I showered quickly, the blissful quiet transforming into eerie silence for some reason. I'd brought my pajamas with me, not daring to make the rookie mistake of going down the hall with just a towel on in the off chance that someone was out there ready to make a fool of me.

After I was dressed, I crept down the halls, back to my room. I kept the lights off while I put my caddie away, trying to be as quiet as possible so that I didn't wake Melanie up...she was, unfortunately, a bit of a snorer. But I guess I would always know when she was asleep.

I sunk down on my bed, immediately letting out a small shriek as soon as my body touched my sheets.

They were soaking wet with chunks of ice scattered all over.

Someone—my new roommate most likely—had dumped ice water all over my bed.

My shriek had been loud enough to raise the dead, but my roommate hadn't even budged, and the sounds of her snoring were still there.

Evidently, she was an actress as well.

I started shaking, not knowing how to describe exactly what I experienced; maybe it was a mixture of anger and distress.

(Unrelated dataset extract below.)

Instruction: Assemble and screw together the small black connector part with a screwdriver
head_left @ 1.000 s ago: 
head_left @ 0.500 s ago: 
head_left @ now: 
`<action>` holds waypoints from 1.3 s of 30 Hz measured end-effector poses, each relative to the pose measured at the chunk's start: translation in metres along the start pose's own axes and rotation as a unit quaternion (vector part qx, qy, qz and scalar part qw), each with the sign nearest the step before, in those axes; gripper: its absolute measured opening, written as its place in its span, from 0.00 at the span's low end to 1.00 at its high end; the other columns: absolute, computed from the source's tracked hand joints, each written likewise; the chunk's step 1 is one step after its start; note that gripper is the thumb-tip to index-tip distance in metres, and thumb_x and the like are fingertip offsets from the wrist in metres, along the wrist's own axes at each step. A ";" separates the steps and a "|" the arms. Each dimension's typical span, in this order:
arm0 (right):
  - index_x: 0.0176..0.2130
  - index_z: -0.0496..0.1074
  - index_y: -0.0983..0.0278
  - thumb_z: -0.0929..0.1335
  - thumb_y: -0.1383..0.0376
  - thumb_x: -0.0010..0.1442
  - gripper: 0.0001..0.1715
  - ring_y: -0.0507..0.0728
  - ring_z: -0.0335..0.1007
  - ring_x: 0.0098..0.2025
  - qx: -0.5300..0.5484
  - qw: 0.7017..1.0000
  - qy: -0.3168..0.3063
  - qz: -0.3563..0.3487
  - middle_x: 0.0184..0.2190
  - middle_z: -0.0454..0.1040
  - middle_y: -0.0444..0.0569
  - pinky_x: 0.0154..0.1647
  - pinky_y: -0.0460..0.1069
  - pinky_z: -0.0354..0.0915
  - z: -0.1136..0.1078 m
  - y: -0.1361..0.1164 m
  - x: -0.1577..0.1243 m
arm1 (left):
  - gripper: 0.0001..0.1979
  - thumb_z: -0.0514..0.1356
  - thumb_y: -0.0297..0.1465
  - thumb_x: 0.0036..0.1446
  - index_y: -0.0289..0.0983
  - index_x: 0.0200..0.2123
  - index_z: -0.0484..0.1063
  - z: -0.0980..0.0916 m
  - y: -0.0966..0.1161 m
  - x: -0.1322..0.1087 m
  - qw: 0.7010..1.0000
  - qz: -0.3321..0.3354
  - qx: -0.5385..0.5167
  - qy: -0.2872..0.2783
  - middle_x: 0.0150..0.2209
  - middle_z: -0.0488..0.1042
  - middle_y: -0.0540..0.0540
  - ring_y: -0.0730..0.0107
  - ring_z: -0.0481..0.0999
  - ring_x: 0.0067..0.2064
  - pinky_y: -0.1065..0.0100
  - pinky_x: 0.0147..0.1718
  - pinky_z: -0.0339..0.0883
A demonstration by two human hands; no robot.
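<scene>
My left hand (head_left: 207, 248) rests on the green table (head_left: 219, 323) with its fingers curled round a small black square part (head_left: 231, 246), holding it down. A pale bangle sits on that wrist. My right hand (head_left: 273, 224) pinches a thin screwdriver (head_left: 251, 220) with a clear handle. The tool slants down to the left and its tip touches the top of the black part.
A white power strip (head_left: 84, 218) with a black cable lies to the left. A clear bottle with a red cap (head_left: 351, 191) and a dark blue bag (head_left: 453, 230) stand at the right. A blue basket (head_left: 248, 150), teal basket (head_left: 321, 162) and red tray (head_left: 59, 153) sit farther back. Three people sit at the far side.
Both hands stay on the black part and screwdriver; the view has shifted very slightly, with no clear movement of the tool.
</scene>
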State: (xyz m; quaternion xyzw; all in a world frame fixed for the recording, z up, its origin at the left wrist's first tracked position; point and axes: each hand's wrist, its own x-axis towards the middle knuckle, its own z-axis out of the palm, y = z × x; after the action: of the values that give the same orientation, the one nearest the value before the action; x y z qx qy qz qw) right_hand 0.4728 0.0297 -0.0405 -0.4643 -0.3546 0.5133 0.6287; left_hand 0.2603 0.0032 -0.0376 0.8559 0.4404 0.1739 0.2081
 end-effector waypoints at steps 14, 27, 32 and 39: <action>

No matter where I went, or how "elite" or "mature" the student body was supposed to be...it was still going to be like this.

I was exhausted and now I had nowhere to sleep. My roommate...or whoever had done this, had done a good job, there wasn't a spot of my bed that had been untouched. I guess I should just be happy that it was just water and not something worse.

This was a warning shot, to remind me where exactly my place was in this school. For a moment, I longed for Jackson. He'd always been my protector growing up and it was a bad habit that I still wished he was in that role.

Scooping up my pillow and setting it down on the floor, I put a few layers of my clothes on top of it, hoping they would keep me from feeling the worst of the chilly dampness. I couldn't risk going to sleep out on the couches out in the common room, and I didn't know where Lane's room was yet. I just had to hope that my roommate didn't decide to draw on my face while I was sleeping.

It was a long night, and Melanie made sure to step on my hair in the morning when she woke up for class, pretending that she hadn't seen me there.

"Why exactly are you sleeping on the floor?" she said in an annoyed voice, no sign on her face that she was the culprit behind my wet night.

I opened my mouth to respond and then decided against it. There was no way that she one, somehow missed someone either coming into the room and dumping water all over my bed...or two, forgot she had decided to torture her new roommate for kicks and giggles.